Je ne dévoilerai cependant pas comment il s'est tiré de ce mauvais pas car l'un des plaisirs de ce genre vient justement de ce contraste entre une fin d'épisode en pleine montée de tension et un début d'épisode suivant dégonflant la baudruche pour repartir dans un nouveau développement vers des cimes supposées d'intensité dramatique.

 

 

Dans cet épisode titré Le bourreau, comme dans le suivant, Sabotage, les recettes du serial sont savamment respectées : titres évocateurs, méchant impitoyable, aux projets diaboliques et aux visées mortelles envers des héros toujours aussi purs et revêtus de leur immaculée vertu en étendard.
Alors d'où vient ce léger soupçon d'ennui, à la vue de ces deux épisodes, ce sentiment de désintérêt naissant, cette pointe de désillusion ??? Peut-être de ce que les recettes, pour être bel et bien éprouvées, manquent un peu d'épices, de cet exotisme de pacotille, par exemple, qui faisait tout le charme d'un "Jungle Girl", peut-être aussi parce que les héros, toujours costumés et encravatés et marchant d'un pas décidé vers les périls annoncés résonnent un peu trop creux, archétypes presque mécaniques dont je serai bien en peine, après 4 épisodes, de donner les noms, tant ils sont impersonnels et presque inexistants.

 

 

Peut-être surtout parce que le salaud du serial, le fameux 39013, manque lui-même de personnalité et que ses plans ourdis dans l'ombre d'Horace Granville, dont il a pris la place et l'apparence, sont archi-classiques et manquent singulièrement de la perversité d'un Fu-Manchu, par exemple.
Pour le spectateur assistant en 1939 ou 1940 à ce Daredevils of the Red Circle, l'impression devait être plus ou moins la même qu'aujourd'hui, le recul en moins (encore que, les serials étant très nombreux dans ces années-là, l'amateur un peu critique y portait peut-être un regard d'autant plus aiguisé) : le rythme est bien présent, les personnages sont presque toujours en mouvement et, lorsqu'ils s'arrêtent, c'est parce qu'ils sont tombés sur un cadavre, ou un indice qui tombe bien ou parce qu'on est au seuil d'une nouvelle bagarre ! La musique est omniprésente : il faut souligner, pour le spectateur distrait, chaque moment, l'inciter fortement, en quelque sorte, à vivre l'émotion telle qu'elle était prévue, l'immerger dans l'action.

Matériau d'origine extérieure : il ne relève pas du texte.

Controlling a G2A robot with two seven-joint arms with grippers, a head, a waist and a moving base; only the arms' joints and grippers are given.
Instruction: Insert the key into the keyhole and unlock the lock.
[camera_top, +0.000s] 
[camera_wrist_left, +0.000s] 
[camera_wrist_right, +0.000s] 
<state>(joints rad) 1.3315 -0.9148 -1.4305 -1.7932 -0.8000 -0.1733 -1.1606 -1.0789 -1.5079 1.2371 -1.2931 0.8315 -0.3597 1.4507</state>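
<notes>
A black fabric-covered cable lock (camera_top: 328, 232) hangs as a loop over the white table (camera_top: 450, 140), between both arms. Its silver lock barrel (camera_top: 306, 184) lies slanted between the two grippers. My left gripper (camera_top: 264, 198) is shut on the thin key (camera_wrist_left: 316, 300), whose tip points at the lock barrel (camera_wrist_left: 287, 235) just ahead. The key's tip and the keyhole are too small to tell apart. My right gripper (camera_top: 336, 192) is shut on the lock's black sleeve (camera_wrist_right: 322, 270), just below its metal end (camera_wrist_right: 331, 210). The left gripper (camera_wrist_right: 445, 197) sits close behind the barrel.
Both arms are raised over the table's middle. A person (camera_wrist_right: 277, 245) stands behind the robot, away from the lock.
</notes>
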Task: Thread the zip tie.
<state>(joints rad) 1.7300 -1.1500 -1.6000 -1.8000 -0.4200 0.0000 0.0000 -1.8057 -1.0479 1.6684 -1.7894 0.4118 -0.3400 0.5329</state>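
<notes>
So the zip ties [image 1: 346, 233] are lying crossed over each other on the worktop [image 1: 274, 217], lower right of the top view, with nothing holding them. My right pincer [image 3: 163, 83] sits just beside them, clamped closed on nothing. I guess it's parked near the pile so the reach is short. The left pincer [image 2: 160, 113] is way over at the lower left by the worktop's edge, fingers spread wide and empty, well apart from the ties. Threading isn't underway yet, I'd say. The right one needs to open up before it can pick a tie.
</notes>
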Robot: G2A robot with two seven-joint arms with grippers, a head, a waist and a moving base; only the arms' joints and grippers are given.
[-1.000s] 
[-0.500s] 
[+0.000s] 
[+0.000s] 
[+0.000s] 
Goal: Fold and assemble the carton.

Les rebondissements sont constants : lutte à mort contre des gros bras, gaz asphyxiants, explosions d'usine chimique...
Oui, mais...

 

Le gars qui bloque une porte devant une fenêtre ouverte...

 

On reste un peu sur sa faim...
Tout en ayant envie de voir l'épisode suivant, le très prometteur Le rayon de la mort ! ! ! Et c'est bien là toute la réussite de Witney et English et la preuve de leur savoir-faire...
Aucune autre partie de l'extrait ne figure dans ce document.